The German priest Martin Luther is known for lighting the spark of the Protestant Reformation with his Ninety-five Theses of 1517. He decried many of the corrupt and evil practices of the Catholic Church and was received with a mixture of horror and admiration by European Christians. This sample religious studies paper explores his movement and the Catholic defense against his criticism.
Martin Luther and the Catholic beliefs
Martin Luther is credited with being the initial catalyst for the Protestant reformation by posting his ninety-five theses on the door of Castle Church of Wittenberg in 1517. His protest of what he saw as clerical abuses, especially the sale of indulgences, created outrage that increased his popularity and took parishioners out of the Catholic Church and into new doors of worship.
But there are always two sides (or three), to a story, and this one is no exception. Indulgences and their hawkers were a common sight on the late medieval landscape. Fads are not a modern invention, and the desire for a bit of holy relic among the public stirred the machinery of economics.
The Catholic Church’s position and defense
The Catholic Church intended indulgences to mean that the sinner’s time in purgatory would be remitted if they prayed for the souls in purgatory and made a donation to the church. Often these funds would be advertised for “good works” projects (Kittredge).
Geoffrey Chaucer’s pardoner in “Canterbury Tales” has many counterparts, and eventually, the practice became a bit of a racket promising entry into heaven without a stop in purgatory for those who could afford the price of admittance (Vincent). Inns and taverns were often the traveling stops of salesmen selling pardons and religious relics.
Pilgrimages were common in England during this period. Parishioners would journey to earn a pardon by visiting a church or shrine. Visiting a church was sometimes imposed as a condition for granting plenary indulgence, if a holy object could visit the parishioner, the people of the middle ages were willing to utilize this convenient substitute (Storm).
Herbert Thurston, author of “Indulgences for Sale – Inquire Within”, defends the institution of indulgences: “Even good folks understood quite well that the giving of alms for charitable objects…was just as much a good work as the recital of long prayers or the going on pilgrimage to a distant shrine” (Storm 811).
Holy Relics used in Catholic tradition
Holy relics were extremely popular during this period. Frederick III of Saxony amassed a huge collection of relics. The “Catholic Layman” published articles on the worship of holy relics; discussing relics as being the equivalent of visiting an old friend you might miss when gone.

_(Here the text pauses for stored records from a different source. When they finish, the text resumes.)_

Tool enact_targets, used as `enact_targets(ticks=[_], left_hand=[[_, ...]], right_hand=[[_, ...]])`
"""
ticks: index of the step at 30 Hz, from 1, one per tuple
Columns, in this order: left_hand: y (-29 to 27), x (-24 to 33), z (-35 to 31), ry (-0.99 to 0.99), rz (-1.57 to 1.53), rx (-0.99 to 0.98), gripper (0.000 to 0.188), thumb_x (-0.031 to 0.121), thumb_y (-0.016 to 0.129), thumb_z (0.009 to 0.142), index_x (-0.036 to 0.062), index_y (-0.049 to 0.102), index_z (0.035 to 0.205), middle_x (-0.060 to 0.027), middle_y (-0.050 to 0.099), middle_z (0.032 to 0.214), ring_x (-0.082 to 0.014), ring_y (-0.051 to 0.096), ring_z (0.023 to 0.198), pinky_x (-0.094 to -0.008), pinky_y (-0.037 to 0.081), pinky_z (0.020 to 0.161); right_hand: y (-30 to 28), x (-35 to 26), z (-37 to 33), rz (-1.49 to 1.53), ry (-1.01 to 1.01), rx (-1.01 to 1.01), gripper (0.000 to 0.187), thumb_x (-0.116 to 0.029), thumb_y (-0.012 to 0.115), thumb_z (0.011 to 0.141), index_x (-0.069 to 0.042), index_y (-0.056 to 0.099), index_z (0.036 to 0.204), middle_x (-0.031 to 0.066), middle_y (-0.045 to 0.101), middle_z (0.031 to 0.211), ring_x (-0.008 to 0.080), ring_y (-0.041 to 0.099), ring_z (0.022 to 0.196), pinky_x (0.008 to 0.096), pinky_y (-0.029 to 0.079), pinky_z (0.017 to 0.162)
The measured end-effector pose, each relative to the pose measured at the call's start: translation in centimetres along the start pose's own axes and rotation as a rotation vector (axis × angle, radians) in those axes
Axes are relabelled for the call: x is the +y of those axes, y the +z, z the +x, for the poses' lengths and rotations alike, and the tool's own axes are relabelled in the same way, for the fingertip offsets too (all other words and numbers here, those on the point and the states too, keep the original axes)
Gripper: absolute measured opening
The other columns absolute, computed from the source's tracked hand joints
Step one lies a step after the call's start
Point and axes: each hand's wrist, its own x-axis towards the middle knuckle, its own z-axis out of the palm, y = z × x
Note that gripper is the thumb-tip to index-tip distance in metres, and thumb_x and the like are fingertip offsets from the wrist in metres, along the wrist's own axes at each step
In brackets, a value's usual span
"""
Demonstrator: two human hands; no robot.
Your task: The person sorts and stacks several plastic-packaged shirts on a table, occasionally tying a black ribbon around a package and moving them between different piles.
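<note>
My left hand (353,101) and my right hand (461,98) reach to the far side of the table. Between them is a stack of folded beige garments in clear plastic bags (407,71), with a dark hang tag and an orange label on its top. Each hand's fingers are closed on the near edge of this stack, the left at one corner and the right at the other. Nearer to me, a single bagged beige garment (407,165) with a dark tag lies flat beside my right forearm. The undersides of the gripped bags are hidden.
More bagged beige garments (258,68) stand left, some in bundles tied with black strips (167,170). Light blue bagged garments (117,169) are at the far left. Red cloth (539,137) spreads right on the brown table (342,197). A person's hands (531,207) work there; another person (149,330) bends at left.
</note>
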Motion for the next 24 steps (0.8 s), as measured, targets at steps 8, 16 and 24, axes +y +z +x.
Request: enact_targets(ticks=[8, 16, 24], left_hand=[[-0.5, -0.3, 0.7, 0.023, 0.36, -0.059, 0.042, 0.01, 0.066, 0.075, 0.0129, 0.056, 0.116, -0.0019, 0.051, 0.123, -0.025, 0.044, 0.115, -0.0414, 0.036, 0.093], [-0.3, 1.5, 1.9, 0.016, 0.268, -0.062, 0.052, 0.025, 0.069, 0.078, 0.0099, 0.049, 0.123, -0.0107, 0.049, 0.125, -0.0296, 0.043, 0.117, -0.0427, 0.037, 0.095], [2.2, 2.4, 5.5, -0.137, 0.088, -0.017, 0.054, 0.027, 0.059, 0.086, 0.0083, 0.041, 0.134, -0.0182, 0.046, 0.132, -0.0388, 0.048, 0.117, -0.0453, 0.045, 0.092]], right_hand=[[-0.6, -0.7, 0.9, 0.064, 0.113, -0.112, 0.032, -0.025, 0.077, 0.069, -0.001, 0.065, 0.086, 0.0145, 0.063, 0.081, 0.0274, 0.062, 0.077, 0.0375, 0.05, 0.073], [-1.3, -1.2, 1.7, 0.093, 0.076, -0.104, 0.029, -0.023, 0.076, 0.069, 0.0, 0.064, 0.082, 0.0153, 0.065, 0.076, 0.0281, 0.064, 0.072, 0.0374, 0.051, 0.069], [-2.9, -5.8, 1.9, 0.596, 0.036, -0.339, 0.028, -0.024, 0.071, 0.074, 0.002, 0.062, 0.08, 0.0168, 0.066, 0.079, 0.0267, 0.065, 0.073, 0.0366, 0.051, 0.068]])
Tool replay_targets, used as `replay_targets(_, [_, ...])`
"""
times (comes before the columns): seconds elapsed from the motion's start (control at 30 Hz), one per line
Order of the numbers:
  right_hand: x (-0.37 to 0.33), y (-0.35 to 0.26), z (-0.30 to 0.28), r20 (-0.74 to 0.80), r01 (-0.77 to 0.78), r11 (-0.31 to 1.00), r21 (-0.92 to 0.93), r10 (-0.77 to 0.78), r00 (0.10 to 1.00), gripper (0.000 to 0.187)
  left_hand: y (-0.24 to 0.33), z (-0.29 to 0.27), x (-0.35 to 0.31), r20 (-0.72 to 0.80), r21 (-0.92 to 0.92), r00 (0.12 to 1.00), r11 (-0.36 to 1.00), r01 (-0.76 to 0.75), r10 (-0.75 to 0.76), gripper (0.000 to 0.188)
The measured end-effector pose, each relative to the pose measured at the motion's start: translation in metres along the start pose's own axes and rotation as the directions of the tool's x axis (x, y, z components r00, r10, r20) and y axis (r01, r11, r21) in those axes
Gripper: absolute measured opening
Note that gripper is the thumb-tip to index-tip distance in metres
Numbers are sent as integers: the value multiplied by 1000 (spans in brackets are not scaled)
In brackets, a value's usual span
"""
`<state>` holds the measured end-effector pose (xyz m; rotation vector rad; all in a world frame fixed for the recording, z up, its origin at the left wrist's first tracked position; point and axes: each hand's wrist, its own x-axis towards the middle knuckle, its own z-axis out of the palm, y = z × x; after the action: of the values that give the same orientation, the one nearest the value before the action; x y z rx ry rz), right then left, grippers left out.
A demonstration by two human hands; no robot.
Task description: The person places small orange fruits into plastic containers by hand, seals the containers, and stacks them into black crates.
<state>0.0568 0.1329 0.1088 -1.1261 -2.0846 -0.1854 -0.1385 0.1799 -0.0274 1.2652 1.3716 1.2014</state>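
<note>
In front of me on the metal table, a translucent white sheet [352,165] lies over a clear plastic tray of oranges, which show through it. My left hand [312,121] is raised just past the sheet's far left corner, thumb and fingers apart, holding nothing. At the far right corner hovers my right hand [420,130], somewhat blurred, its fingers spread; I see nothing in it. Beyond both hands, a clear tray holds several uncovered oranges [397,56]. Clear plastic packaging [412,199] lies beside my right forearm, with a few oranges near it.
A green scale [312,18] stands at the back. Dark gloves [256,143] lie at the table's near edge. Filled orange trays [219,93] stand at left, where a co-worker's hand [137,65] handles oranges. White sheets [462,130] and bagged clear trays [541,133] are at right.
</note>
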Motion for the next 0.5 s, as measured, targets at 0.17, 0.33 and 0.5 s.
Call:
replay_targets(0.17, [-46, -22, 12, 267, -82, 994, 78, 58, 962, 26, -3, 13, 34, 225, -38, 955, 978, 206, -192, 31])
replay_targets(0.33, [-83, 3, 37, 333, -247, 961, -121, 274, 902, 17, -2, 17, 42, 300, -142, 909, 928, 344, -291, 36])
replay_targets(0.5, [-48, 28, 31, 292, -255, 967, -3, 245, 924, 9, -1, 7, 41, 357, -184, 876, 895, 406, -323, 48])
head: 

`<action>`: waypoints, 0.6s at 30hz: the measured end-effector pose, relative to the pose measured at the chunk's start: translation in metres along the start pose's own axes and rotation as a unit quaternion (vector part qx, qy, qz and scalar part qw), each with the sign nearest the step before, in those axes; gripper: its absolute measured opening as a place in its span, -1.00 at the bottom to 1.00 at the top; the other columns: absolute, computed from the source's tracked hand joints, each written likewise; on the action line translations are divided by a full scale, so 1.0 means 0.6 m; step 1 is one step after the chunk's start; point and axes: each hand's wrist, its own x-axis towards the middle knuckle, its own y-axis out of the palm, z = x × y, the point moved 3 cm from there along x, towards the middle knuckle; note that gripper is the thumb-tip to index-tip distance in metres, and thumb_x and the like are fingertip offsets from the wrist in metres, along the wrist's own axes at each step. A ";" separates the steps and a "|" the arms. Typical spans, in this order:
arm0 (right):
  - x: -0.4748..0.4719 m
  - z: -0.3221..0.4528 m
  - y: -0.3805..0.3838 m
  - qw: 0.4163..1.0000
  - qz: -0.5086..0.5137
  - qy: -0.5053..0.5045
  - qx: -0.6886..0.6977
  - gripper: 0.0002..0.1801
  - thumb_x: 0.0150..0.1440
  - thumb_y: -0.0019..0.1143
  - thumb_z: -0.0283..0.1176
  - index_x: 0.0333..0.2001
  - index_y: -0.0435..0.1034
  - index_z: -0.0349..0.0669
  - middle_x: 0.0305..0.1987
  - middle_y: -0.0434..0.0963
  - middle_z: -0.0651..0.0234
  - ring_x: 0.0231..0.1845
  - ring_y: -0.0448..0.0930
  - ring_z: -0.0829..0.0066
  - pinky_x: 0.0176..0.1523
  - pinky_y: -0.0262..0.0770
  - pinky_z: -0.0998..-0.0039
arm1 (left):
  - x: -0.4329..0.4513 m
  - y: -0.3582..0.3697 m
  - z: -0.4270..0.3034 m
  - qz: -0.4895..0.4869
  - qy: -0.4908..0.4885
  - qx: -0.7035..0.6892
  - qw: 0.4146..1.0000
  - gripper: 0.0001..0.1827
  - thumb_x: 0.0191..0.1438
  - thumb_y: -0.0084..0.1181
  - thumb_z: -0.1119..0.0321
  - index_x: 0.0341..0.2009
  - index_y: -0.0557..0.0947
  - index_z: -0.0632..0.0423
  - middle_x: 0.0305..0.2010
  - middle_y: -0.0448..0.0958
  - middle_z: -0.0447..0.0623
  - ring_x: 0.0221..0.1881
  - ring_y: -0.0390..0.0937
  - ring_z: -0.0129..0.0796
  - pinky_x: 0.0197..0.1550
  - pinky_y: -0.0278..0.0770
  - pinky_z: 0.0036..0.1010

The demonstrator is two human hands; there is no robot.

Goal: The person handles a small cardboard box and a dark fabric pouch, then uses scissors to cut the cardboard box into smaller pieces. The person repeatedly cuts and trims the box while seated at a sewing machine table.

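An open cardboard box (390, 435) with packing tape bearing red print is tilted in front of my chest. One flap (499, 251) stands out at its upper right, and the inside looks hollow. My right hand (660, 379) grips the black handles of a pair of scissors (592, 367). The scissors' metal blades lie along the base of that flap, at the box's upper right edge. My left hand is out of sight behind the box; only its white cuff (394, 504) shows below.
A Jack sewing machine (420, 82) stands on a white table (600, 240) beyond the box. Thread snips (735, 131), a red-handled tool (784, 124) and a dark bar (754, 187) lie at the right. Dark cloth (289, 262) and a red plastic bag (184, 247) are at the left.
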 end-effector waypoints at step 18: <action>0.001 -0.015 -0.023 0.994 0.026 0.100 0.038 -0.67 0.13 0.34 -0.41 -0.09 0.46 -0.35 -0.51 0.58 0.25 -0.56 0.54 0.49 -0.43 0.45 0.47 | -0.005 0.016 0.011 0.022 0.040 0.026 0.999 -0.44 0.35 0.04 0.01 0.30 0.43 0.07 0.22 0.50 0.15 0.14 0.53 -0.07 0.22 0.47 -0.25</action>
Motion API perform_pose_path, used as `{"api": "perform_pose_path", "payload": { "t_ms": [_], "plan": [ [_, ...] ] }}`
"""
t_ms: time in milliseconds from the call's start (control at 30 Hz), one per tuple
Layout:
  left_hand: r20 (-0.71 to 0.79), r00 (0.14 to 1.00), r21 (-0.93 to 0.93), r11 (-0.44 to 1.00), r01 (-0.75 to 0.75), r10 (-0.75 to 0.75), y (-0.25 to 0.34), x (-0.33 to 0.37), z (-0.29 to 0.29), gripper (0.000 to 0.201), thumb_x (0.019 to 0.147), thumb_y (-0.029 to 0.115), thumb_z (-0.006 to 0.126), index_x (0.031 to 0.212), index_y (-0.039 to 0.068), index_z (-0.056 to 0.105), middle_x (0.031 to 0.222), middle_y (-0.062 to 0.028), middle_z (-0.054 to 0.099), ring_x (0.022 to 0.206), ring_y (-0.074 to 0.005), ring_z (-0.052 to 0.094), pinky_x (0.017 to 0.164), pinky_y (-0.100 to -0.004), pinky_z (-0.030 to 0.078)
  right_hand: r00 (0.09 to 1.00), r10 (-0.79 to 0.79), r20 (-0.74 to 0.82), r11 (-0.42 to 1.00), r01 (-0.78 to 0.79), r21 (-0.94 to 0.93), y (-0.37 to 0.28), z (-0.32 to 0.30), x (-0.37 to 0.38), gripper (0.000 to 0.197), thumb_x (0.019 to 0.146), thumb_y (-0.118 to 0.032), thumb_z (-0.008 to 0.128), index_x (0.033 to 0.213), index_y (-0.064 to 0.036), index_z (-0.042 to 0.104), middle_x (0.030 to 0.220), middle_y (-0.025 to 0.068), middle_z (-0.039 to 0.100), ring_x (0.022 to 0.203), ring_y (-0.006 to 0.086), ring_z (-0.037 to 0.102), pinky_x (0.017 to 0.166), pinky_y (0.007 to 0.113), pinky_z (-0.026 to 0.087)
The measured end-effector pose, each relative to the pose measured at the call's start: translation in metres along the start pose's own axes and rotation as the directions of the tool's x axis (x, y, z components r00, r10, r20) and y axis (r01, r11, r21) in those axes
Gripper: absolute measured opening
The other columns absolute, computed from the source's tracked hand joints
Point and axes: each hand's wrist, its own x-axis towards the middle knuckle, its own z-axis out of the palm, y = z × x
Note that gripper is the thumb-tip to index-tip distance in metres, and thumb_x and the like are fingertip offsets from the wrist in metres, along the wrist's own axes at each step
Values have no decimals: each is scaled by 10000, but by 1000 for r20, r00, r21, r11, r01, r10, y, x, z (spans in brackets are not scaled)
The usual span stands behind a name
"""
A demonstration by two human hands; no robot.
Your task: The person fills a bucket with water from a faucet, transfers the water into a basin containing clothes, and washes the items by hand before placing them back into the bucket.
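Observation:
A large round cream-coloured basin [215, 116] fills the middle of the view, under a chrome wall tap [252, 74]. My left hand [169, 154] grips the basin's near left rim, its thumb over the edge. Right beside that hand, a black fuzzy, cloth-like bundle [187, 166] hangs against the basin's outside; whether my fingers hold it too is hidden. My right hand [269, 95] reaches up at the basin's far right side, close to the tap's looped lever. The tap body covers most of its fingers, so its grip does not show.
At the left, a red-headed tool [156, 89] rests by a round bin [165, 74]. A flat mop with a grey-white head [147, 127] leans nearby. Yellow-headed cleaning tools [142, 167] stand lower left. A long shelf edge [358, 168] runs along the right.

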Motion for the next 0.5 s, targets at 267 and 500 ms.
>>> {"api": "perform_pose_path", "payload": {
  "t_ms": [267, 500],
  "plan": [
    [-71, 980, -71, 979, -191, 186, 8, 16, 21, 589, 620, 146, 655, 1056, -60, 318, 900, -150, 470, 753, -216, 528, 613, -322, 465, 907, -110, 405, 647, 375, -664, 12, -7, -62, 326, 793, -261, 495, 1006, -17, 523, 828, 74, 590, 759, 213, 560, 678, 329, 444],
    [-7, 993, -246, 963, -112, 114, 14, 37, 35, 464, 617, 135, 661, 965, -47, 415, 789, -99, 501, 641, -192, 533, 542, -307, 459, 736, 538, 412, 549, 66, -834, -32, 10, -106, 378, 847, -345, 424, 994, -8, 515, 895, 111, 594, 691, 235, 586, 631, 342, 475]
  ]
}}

The church argued that relics fit in with the deep and holy emotions of our nature. The Catholic Church differentiated between the different types of worship a person should address to god, and the kind of worship devoted to relics (On the Worship of Relics).
Martin Luther wrote his Ninety-Five Theses at an opportune time. The printing press was becoming more common, and moral among Catholic parishioners was low due to the excessive abuses of the church. Luther’s outrage when his parishioners traveled to purchase indulgences spurred the movement that some people credit eventually led to the Protestant reformation.
Pope Leo X financed the renovation of St. Peters Basilica in Rome with indulgence funds, which inflamed Martin Luther. His theses number eighty-six is a particular lash at the wealth and privilege of the church:
“Again: since the pope’s income to-day is larger than that of the wealthiest of wealthy men, why does he not build this one church of St. Peter with his own money, rather than with the money of indigent believers” (Luther).
Martin Luther’s new awakening
Martin Luther awakened a feeling that was already living in the dissatisfied parishioners around him. The church had gone too far, and what had started as one means to an end for the church ended up being something entirely different. The machinery of economics mixed with the moral expectations of the public and Martin Luther, and the effects has had a long lasting effect on the Catholic Church, and Western religion.
Kittredge, George Lyman. “George Lyman Kittredge, “Chaucer’s Pardoner”; critical study. (/TITLE; .” FAS Web Hosting. N.p., n.d. Web. 21 Sept. 2013. http://sites.fas.harvard.edu/~chaucer/canttales/pardt/kitt-par.html.
Luther, Dr. Martin. “Luther’s 95 Theses.” The Spurgeon Archive. N.p., n.d. Web. 21 Sept. 2013. http://www.spurgeon.org/~phil/history/95theses.html.
“On the Worship of Relics.” The Catholic Layman 7.78 (1858): 65-66,68-69. JSTOR. Web. 19 Sept. 2013.
Storm, Melvin. “The Pardoners Invitation: Quaestor’s Bag or Becket’s Shrine?.” PMLA Modern Language Association 97.5 (1982): 810-818. JSTOR. Web. 20 Sept. 2013.
“The Pardoner and the Church.” Main Page. N.p., n.d. Web. 21 Sept. 2013. http://www.stjohns-chs.org/english/Medieval/pdr.html.
Vincent, Nicholas. “Some Pardoners Tales: The Earliest English Indulgences.” Transactions of the Royal Historical Society 12.6 (2002): 23-58. JSTOR. Web. 21 Sept. 2013.